_ASSIGNED TASK_
Pull every line from the records that has the word "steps" in it.

(THE RECORDS Opens)

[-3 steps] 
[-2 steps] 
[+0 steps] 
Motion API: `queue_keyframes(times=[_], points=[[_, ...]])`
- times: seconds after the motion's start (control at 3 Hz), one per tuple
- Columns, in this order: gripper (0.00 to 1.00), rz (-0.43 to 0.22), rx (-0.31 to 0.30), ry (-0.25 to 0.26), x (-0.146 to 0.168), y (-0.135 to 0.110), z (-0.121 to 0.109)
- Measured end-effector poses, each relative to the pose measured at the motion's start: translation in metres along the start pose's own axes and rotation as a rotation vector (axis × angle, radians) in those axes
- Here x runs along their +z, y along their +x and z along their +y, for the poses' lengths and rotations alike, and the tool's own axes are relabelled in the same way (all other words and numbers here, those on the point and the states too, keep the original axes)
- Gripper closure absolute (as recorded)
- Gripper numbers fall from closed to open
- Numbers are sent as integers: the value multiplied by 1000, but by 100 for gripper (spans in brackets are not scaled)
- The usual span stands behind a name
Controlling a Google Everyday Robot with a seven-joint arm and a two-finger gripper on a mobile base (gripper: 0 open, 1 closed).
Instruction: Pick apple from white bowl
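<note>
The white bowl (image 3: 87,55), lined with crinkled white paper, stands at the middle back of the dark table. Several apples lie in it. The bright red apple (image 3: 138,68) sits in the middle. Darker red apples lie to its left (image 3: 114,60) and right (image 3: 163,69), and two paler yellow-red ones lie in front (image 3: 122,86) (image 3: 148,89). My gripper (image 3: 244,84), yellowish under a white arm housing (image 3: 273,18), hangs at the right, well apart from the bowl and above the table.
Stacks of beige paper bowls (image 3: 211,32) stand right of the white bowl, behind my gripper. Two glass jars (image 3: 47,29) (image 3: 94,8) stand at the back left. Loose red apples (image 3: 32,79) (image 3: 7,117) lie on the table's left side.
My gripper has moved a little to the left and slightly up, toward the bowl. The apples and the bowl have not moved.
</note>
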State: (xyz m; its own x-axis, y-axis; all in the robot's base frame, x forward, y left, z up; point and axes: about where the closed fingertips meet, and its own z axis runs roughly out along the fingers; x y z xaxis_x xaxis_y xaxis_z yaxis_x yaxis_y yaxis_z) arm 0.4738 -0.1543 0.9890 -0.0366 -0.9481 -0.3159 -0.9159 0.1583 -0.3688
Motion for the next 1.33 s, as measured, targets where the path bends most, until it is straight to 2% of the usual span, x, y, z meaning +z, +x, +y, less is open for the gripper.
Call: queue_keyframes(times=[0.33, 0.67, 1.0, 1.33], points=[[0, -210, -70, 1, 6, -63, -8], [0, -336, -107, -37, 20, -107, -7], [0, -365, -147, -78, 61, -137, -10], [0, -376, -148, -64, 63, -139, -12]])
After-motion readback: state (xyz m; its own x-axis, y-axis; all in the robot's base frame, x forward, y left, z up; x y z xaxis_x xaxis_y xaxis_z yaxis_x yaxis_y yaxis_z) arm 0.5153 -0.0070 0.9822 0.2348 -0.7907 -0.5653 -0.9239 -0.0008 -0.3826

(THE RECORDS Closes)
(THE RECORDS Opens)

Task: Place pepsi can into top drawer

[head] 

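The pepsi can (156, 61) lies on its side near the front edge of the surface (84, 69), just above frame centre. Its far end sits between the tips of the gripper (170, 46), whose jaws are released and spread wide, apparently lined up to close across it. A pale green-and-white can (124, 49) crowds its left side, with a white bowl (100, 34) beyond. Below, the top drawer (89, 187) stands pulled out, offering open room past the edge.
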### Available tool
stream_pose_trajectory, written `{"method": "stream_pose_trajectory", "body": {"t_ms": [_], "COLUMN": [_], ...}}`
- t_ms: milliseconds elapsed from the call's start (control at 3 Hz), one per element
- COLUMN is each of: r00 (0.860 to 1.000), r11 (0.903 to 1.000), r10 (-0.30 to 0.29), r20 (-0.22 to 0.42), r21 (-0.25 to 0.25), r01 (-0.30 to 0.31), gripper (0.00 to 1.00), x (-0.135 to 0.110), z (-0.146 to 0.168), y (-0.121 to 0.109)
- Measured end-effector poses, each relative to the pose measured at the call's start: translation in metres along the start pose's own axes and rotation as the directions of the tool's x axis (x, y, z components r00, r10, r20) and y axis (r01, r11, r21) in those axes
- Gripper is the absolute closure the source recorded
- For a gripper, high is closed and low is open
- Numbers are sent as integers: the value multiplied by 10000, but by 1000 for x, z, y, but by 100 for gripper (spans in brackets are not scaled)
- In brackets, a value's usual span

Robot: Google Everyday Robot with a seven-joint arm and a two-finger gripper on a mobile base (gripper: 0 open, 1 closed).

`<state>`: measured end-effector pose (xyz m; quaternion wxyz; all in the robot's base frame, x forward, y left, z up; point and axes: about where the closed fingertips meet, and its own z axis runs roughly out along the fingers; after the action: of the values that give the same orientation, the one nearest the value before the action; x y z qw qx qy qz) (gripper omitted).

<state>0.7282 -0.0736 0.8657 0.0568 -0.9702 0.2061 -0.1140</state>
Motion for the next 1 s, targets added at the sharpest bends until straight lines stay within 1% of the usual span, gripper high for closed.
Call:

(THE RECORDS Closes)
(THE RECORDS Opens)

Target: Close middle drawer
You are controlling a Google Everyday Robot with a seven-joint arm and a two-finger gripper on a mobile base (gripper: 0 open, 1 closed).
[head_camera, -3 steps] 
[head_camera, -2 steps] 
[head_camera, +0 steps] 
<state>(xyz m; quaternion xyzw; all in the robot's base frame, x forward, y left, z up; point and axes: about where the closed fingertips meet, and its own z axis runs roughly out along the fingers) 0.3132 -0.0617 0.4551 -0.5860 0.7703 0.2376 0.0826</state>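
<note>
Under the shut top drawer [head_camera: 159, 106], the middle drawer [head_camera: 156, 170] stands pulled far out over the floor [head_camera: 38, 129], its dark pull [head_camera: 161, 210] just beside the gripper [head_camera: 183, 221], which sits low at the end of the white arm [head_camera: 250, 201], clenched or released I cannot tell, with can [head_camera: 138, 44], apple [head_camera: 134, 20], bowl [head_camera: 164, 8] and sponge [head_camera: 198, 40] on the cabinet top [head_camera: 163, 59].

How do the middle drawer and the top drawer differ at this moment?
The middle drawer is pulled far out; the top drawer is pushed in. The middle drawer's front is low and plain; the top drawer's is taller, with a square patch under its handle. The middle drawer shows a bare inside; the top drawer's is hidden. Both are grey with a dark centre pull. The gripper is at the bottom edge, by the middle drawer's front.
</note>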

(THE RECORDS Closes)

_WRITTEN SOLUTION_
[-3 steps] 
[-2 steps] 
[+0 steps] 
[head_camera, -3 steps] 
[head_camera, -2 steps] 
[head_camera, +0 steps] 

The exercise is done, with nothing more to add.